## What the task asks
Nothing but the lines from the one containing "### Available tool" through the one containing "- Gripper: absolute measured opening", both included, should be given again, each exactly as written below.

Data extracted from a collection
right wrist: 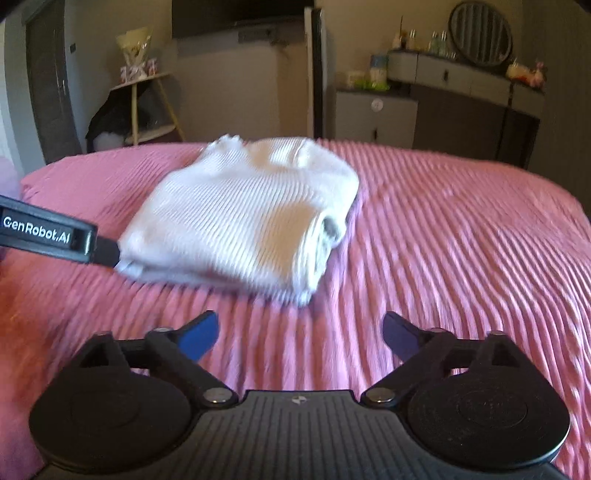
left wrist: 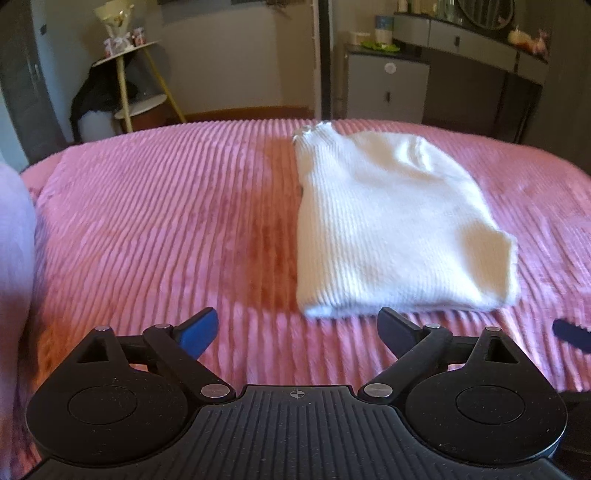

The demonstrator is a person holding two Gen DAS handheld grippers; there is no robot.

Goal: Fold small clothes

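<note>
Currently the bed (left wrist: 155, 206) fills both views, covered in a pink ribbed blanket (right wrist: 461, 236). Behind it, far side of the room: grey dresser (left wrist: 469, 40) with an oval mirror (right wrist: 480, 33) on top, lower cabinet (left wrist: 384, 85) beside it, and a small tiered stand (left wrist: 125, 74) near the wall to the left.

White ribbed knit garment (left wrist: 388, 221) lies folded into a compact rectangular stack on the blanket, layered edges visible at its near right end in the right wrist view (right wrist: 251, 218). Flat, nothing on top of it.

Left tool (left wrist: 297, 330): jaws spread wide, nothing between the blue pads, only blanket in the gap. It sits just short of the garment's near edge, not touching from its own view. In the right wrist view one black finger of it (right wrist: 55, 236), lettered along its side, reaches in from the left with its tip at the garment's near left corner; contact unclear due to blur.

Right tool (right wrist: 299, 330): jaws spread wide too, empty, clear of the garment, pointing at bare blanket just in front of the stack. Its finger tip shows at the right edge of the left wrist view (left wrist: 570, 332).
</note>
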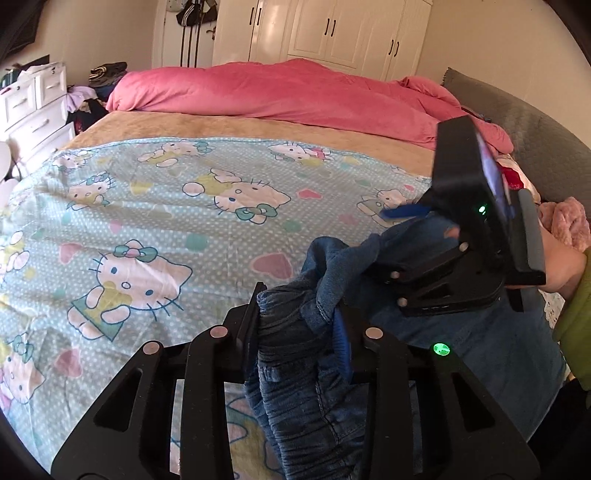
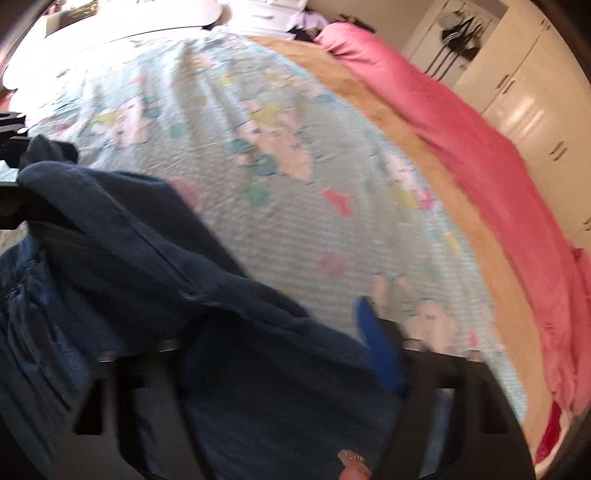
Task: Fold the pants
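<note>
From my left wrist camera, the left gripper [image 1: 295, 325] is clamped narrow on a bunched, gathered edge of the denim pants [image 1: 295, 406], the cloth pinched between the black finger and the blue pad [image 1: 341, 347]. The rest of the pants spills below the jaws and off the bottom of the frame, so I cannot see how much hangs or lies on the bed. The cartoon-cat sheet [image 1: 147, 221] covers the near part of the bed, a tan blanket [image 1: 236, 127] shows beyond it, and a pink duvet [image 1: 295, 88] is heaped along the far side before the white wardrobe [image 1: 332, 29].

At the right of that view my right gripper [image 1: 413, 218] is seen side-on, another fold of denim rising to it; its fingertips are mostly hidden by its own body and the cloth. A hand [image 1: 561, 266] behind it is cut off by the frame edge.

The right wrist view is smeared by motion. There the pants [image 2: 184, 277] drape across the right gripper [image 2: 273, 354], covering the left finger entirely; only the blue pad [image 2: 376, 347] of the other finger shows. Denim fills the gap between them, but I cannot tell whether the pads press on it. A fingertip [image 2: 354, 469] pokes in at the bottom edge. The sheet [image 2: 295, 166] is blurred, its print hard to read.
</note>
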`<state>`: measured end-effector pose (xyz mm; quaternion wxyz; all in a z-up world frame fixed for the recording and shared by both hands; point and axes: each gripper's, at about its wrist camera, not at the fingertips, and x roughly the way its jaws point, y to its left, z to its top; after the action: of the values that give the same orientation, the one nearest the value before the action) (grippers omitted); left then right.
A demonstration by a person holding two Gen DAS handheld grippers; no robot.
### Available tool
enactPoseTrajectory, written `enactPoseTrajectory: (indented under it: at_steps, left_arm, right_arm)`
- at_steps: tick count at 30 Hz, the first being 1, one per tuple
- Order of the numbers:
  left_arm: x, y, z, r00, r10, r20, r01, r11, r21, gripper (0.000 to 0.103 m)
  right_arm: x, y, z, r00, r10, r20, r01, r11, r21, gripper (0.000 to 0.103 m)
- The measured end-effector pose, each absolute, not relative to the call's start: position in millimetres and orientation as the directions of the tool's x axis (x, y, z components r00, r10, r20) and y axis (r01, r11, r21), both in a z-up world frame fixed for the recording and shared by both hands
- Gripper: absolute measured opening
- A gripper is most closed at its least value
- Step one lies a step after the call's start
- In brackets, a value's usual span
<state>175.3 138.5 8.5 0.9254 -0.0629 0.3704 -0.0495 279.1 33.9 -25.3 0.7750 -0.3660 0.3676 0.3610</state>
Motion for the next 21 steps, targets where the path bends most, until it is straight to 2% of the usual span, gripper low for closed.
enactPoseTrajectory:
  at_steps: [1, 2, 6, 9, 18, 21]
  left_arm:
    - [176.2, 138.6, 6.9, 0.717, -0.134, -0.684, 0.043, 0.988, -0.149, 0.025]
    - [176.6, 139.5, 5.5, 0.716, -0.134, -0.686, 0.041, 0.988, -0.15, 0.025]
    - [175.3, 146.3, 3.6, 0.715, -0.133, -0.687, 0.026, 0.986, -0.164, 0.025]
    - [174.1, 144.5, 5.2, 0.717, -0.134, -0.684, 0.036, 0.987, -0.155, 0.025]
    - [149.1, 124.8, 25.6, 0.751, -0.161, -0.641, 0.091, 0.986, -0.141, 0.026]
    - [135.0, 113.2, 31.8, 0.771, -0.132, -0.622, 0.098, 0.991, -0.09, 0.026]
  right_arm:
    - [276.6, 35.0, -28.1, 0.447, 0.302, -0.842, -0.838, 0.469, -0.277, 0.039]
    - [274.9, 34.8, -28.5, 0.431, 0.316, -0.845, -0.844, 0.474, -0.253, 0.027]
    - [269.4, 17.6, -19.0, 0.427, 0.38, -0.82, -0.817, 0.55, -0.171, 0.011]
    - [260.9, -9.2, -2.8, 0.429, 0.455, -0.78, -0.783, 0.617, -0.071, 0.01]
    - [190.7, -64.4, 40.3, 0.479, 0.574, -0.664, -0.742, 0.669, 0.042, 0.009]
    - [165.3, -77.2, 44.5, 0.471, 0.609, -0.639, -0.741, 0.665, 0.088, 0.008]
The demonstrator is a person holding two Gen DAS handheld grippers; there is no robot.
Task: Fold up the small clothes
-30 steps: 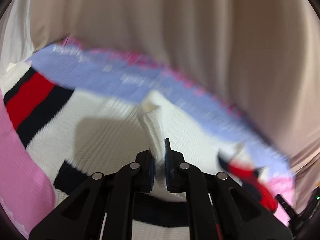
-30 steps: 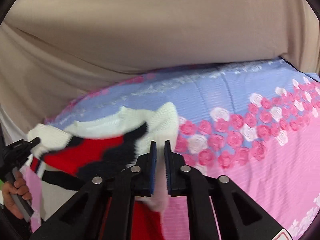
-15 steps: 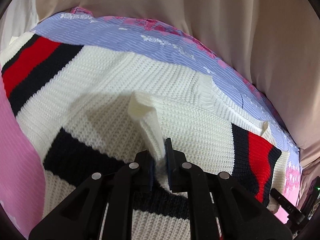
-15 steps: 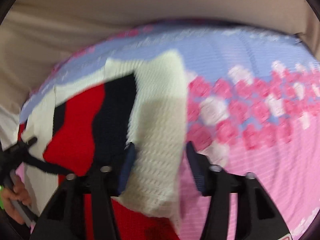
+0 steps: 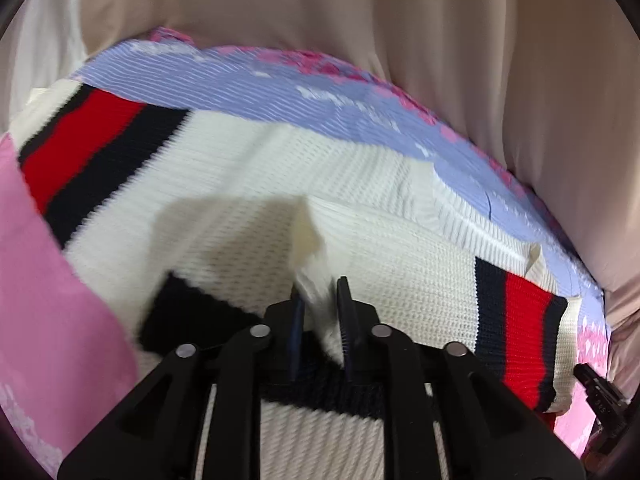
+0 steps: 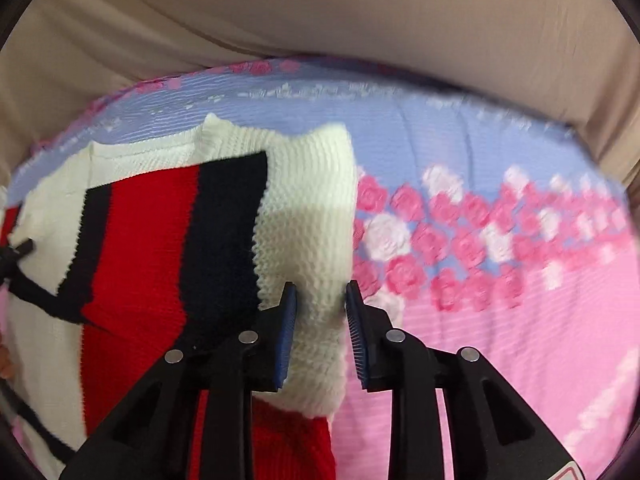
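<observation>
A white knit sweater (image 5: 384, 216) with red and navy stripes lies spread on a pink and blue floral cloth (image 5: 280, 92). My left gripper (image 5: 320, 292) has its jaws slightly apart around a raised white fold of the sweater (image 5: 310, 240). In the right wrist view my right gripper (image 6: 320, 288) is open, its jaws on either side of the sweater's white edge (image 6: 308, 208). The striped sleeve (image 6: 160, 240) lies to its left. The right gripper's tip shows in the left wrist view (image 5: 596, 388).
Beige draped fabric (image 5: 360, 12) rises behind the cloth's far edge in both views. The floral cloth (image 6: 500, 260) stretches to the right of the sweater. The left gripper tool (image 6: 16, 252) and a bit of a hand show at the right view's left edge.
My right gripper has opened and let go of the sweater's edge, which now lies on the cloth. My left gripper's jaws have parted a little around the white fold. The sweater has settled flatter.
</observation>
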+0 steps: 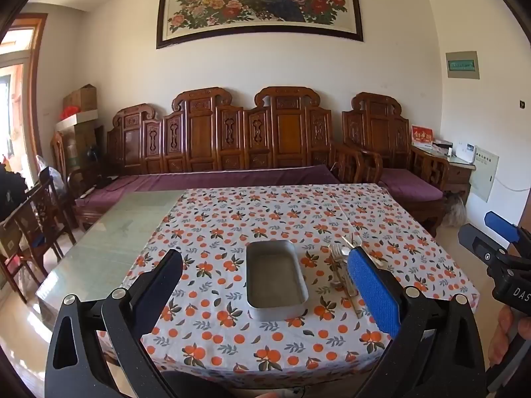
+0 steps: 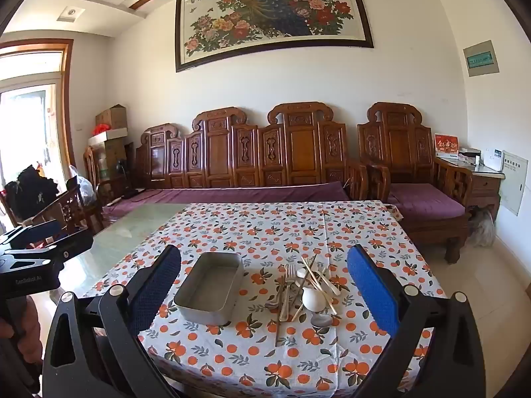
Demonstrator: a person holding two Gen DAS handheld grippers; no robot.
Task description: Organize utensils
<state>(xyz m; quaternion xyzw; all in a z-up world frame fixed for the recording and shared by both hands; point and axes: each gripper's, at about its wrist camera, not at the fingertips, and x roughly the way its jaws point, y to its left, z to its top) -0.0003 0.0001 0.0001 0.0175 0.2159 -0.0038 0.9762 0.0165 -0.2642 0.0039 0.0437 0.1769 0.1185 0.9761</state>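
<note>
Tablecloth (image 2: 252, 225) scene: I see both grippers spread wide, empty. Utensil pile (image 2: 305, 288) lies center frame between right gripper (image 2: 264, 285) fingers, handles running toward me; tray (image 2: 209, 287) sits just left. Right hand's nearer than left gripper (image 1: 265, 285).

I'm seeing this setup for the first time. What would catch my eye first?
The orange-patterned tablecloth dominates. On it sits an empty metal tray, with a jumbled pile of utensils to its right. Behind, a big peacock painting hangs over a carved wooden bench.
</note>
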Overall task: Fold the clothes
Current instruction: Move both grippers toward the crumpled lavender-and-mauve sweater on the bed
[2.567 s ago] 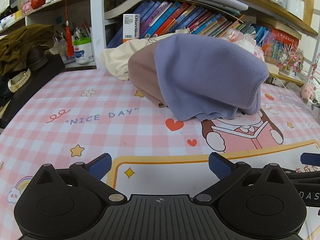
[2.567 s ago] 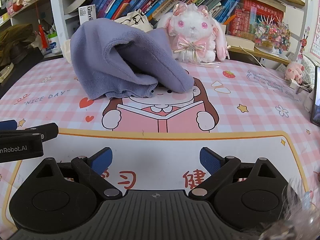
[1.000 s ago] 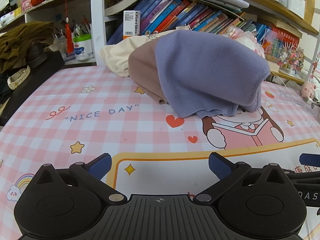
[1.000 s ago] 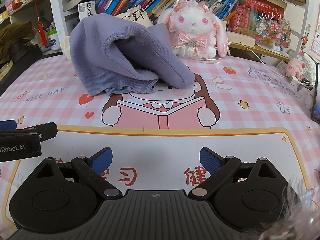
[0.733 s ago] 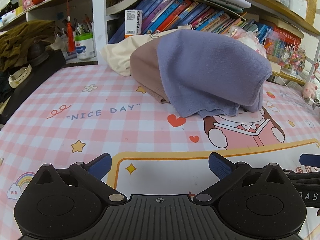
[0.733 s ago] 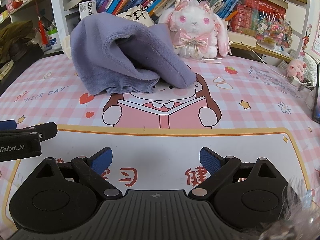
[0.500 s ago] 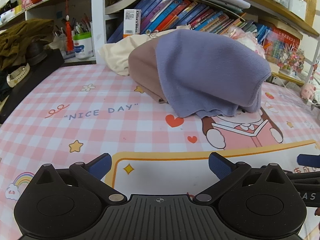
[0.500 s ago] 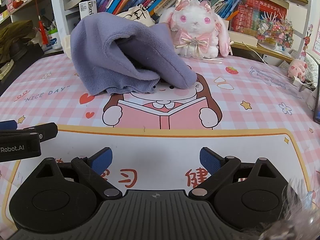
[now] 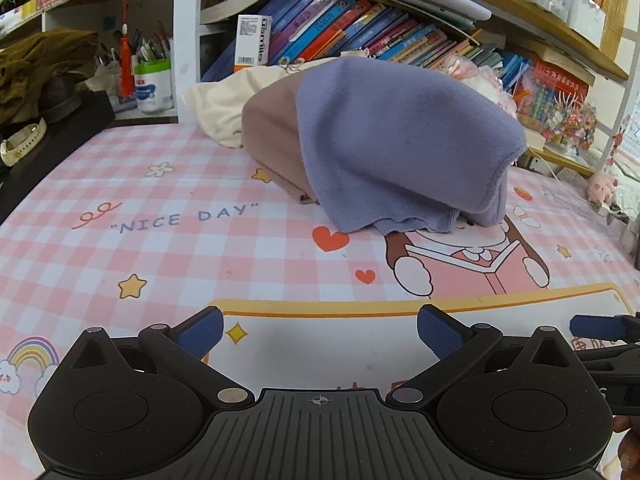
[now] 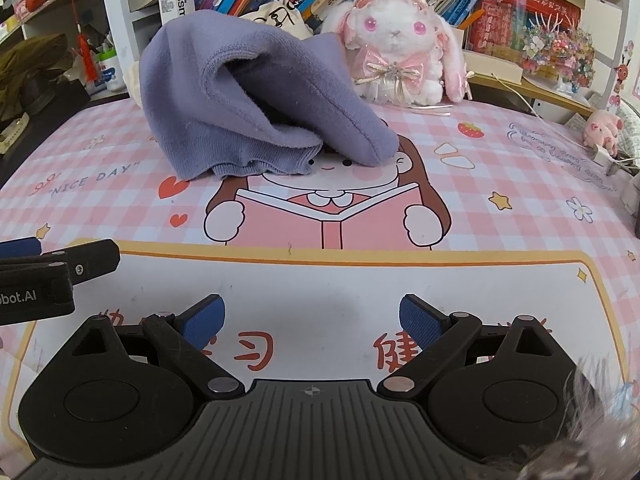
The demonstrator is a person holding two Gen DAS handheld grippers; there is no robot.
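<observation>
Both hand-held grippers, left (image 9: 318,330) and right (image 10: 311,318), jaws apart and empty, well short of the purple sweater (image 10: 248,96) on the table (image 10: 500,168).

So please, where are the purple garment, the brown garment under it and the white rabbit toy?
purple garment (image 9: 400,132): left wrist view, middle of its upper surface.
brown garment (image 9: 272,136): left wrist view, the exposed left part.
white rabbit toy (image 10: 396,32): right wrist view, its face.

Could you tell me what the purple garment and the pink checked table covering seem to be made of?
Purple garment: soft matte knit, probably cotton or a blend; ribbed hem, fuzzy surface. Pink checked table covering: smooth printed mat, possibly vinyl or coated cloth; it lies flat with crisp graphics.
</observation>
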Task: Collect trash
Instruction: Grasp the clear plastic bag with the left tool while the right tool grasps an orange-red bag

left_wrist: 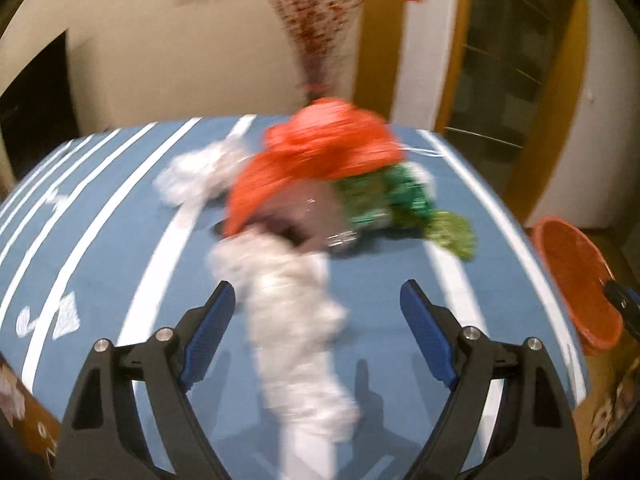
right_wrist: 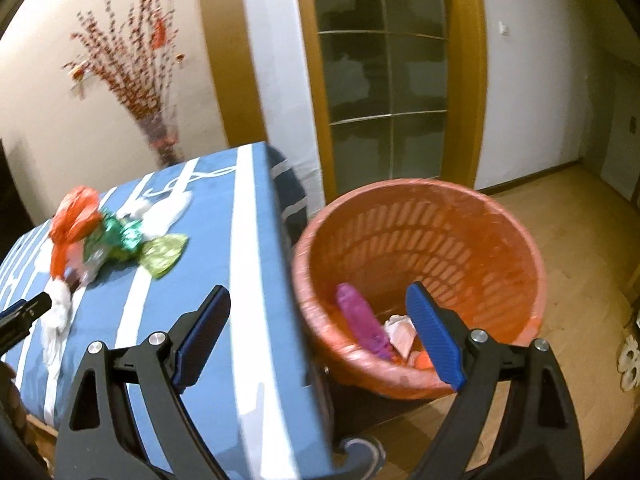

## Answer
### Available tool
enactPoseTrajectory, written `enactPoseTrajectory: (indented under it: at_steps, left_arm, right_arm)`
- at_steps: tick count at 30 Hz, the first being 1, one per tuple
- Order of the numbers:
  left_arm: x, y, z, r00, r10, r20, r01, r11, r21, gripper (0.000 to 0.103 m)
  right_arm: x, y, z, r00, r10, r20, r01, r11, r21, gripper (0.000 to 0.103 m)
- The measured end-effector pose, each absolute, not relative to the call's start: position in millimetres and orientation as the directions of the tool's x axis (x, y, z components r00, r10, r20) and y axis (r01, r11, r21), both in a z-up world frame fixed for the recording and shared by both hands
- Gripper: absolute measured opening

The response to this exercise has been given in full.